Researchers have discovered that uterine serous carcinoma tumors in Black patients tend to express more aggressive and immunosuppressive features than tumors in White patients, according to a recent study published by Foley et al in Proceedings of the National Academy of Sciences.
Uterine serous carcinoma is a rare and aggressive type of endometrial cancer, comprising up to 10% of all primary endometrial cancer cases, according to the Foundation for Women’s Cancer. The 5-year survival rate for patients with advanced-stage tumors is around 30%. The cancer also disproportionately affects Black women, with previous research showing differences in cancer driver mutations in tumors from Black patients vs White patients.
“Our environment, socioeconomic status, and societal stressors can all impact us psychologically,” said senior author Julie Kim, PhD, the Susy Y. Hung Research Professor of Obstetrics and Gynecology at Northwestern Feinberg School of Medicine. “If the environmental insults are chronic, they can have an impact on health. We are seeing differences in these tumors in terms of the genes they express, in terms of the immune system and the immune response.”
Study Details and Findings
The scientists investigated the molecular and genomic differences in uterine serous carcinoma tumors between Black and White patients by performing single-nuclei RNA sequencing of tumor samples from four White patients and nine Black patients. “These tumors are very rare, so it’s difficult to get samples,” Dr. Kim said. “We had to rely on tumor banks established to obtain these samples.”
From these samples, the investigators discovered that tumors from Black patients demonstrated increased expression of genes associated with tumor aggressiveness—notably PAX8, which is commonly increased in other endometrial cancers and in ovarian cancer—compared with White patients. Patients who had tumors with increased PAX8 expression also had worse overall survival compared with patients who had low PAX8 expression, according to the authors.
Furthermore, they discovered that PAX8 directly influenced the activity of macrophages within the uterine serous carcinoma tumor microenvironment to suppress antitumor immune responses, and that this was more prevalent in tumors from Black patients. “This is the first time PAX8 has been investigated for its involvement with immune signaling,” said first study author K. Grace Foley, a PhD candidate in Dr. Kim’s lab. “Hopefully, this work can contribute to our understanding of endometrial cancer and improve survival for these patients.”
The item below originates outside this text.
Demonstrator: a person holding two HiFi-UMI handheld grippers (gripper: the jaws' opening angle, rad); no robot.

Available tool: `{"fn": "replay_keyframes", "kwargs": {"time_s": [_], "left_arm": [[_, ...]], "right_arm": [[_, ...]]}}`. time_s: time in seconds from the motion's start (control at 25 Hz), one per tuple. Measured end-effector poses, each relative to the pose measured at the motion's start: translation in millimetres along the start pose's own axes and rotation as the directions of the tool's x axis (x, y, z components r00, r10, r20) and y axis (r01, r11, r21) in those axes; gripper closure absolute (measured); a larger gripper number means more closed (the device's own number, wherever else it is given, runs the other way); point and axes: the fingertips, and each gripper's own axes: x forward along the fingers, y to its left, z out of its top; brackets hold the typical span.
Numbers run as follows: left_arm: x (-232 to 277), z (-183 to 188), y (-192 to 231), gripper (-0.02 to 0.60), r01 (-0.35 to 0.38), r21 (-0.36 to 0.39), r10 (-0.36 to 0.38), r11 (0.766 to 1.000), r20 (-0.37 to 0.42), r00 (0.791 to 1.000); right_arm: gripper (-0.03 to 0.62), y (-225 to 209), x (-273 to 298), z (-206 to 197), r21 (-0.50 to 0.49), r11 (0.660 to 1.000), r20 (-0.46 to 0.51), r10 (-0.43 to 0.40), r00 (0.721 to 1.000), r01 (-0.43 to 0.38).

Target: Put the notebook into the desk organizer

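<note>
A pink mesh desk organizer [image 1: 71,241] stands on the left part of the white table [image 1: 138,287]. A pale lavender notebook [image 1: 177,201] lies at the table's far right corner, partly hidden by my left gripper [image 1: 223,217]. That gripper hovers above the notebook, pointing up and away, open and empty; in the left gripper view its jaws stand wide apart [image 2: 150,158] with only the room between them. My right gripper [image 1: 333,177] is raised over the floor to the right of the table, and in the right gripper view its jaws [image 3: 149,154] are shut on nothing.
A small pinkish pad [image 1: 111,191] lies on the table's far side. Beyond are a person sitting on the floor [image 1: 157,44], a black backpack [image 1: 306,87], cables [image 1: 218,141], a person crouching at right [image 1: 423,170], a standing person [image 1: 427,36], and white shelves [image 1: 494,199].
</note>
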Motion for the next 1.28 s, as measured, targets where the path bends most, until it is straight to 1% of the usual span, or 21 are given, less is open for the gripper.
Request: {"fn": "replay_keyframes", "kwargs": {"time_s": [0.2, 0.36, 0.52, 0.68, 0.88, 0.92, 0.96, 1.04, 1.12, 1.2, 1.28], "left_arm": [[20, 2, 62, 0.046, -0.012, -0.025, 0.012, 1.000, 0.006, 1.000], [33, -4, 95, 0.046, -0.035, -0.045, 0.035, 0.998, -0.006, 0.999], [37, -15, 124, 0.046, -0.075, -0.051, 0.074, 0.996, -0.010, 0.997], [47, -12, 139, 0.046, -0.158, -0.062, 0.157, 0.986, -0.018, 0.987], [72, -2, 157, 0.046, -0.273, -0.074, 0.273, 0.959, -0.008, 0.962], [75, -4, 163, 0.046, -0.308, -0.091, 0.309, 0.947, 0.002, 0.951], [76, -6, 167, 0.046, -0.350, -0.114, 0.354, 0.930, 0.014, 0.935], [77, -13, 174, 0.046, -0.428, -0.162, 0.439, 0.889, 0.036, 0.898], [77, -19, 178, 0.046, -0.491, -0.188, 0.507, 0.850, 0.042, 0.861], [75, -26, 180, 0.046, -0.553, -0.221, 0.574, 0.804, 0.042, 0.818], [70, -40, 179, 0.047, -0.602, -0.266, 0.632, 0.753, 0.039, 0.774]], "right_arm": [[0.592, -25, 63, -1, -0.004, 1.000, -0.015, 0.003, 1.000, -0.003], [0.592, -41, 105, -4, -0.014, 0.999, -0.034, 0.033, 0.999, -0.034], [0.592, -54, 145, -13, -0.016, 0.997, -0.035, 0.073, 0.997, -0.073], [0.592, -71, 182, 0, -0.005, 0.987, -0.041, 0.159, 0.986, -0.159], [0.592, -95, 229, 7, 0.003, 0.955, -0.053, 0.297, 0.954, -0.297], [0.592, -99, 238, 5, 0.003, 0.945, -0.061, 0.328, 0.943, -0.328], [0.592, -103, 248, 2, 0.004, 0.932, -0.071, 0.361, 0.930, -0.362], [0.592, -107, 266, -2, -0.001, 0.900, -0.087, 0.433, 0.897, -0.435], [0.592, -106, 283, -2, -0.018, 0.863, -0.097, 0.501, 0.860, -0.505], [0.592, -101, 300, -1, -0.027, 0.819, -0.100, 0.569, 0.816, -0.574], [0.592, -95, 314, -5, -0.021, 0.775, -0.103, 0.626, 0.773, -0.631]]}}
The findings may inform new strategies to improve disparities in patient outcomes, according to Dr. Kim. They underscore the clinical relevance of increased PAX8 in uterine serous carcinoma, especially in Black patients, which may serve as a potential therapeutic target.
The next steps include duplicating the findings in a larger patient cohort and identifying current drugs that may help tumors with increased PAX8 expression better respond to the immune system. “It'll be important to test what we found in a larger cohort to make sure this is indeed something that is fundamentally different between Black and White women,” Dr. Kim said. “We want to gather more data, so we can be confident in potentially testing compounds in preclinical studies before going toward clinical trials.”
Disclosure: For full disclosures of the study authors, visit pnas.org.